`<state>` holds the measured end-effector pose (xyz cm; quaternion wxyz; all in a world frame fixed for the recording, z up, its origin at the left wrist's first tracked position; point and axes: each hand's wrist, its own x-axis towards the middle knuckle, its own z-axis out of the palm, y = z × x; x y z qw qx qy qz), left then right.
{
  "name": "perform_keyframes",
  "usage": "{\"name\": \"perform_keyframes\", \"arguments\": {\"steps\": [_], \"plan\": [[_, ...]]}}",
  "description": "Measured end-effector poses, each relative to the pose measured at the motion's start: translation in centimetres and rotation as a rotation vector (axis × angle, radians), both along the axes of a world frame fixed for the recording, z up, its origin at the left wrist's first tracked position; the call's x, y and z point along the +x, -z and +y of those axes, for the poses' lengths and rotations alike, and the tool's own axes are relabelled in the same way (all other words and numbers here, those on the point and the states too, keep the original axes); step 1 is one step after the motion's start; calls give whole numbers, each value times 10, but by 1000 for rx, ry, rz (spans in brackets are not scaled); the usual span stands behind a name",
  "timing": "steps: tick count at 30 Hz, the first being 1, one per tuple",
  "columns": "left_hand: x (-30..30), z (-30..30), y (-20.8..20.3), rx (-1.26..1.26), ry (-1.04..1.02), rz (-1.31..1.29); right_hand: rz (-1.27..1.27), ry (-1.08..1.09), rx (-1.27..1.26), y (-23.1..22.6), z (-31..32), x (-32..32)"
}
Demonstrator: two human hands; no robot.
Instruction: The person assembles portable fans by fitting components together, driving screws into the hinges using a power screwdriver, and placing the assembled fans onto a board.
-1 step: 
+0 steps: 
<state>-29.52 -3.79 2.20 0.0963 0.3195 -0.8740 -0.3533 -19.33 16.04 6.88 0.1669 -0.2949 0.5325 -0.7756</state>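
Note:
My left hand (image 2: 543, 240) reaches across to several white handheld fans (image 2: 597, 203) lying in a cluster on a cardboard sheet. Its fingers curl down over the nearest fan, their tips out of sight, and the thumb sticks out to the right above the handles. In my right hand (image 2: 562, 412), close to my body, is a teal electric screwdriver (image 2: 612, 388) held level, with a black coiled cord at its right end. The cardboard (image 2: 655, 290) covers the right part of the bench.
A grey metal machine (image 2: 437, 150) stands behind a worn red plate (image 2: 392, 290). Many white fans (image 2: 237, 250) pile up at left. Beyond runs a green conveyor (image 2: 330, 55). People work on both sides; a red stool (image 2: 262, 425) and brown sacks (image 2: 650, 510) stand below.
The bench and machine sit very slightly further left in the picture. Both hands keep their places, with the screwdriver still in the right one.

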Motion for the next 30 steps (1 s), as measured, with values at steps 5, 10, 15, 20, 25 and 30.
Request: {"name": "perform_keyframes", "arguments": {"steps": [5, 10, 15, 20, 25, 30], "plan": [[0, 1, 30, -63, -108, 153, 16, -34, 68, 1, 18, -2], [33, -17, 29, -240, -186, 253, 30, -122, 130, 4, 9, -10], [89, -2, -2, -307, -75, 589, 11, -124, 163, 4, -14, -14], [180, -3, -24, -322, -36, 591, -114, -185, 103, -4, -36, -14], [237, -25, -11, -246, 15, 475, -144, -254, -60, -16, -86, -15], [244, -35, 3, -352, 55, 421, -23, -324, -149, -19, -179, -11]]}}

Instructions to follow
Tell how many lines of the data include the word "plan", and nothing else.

Response for this exercise
2